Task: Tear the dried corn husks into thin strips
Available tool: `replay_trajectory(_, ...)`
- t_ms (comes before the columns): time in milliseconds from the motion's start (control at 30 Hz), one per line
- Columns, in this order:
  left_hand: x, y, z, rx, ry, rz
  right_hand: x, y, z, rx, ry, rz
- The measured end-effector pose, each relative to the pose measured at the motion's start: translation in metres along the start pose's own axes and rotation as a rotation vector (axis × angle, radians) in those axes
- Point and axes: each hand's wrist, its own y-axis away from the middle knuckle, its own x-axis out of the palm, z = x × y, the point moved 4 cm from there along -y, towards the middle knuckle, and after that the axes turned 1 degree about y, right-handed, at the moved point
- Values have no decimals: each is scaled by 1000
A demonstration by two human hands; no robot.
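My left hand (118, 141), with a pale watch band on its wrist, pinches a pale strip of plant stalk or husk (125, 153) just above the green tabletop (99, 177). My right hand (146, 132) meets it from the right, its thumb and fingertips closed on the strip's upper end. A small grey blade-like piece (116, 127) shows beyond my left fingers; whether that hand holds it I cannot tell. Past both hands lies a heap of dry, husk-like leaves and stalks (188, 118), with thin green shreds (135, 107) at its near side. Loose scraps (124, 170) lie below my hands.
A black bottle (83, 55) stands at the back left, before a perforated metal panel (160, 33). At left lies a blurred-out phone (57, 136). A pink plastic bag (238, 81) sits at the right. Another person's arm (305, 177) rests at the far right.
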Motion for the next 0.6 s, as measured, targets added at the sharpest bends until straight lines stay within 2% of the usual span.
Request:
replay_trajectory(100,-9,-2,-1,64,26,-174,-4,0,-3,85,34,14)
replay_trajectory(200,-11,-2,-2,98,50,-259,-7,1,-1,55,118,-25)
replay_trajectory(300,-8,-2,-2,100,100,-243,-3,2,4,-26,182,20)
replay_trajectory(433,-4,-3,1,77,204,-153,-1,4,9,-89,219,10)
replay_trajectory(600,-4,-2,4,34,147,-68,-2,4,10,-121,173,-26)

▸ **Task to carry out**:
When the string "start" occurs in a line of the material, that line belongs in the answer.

▸ **Answer for the task**:
- t_ms (comes before the columns): time in milliseconds from the motion's start (control at 30 Hz), one per line
- The measured end-effector pose, each relative to the pose measured at the motion's start: translation in metres along the start pose's own axes and rotation as a rotation vector (axis × angle, radians) in those axes

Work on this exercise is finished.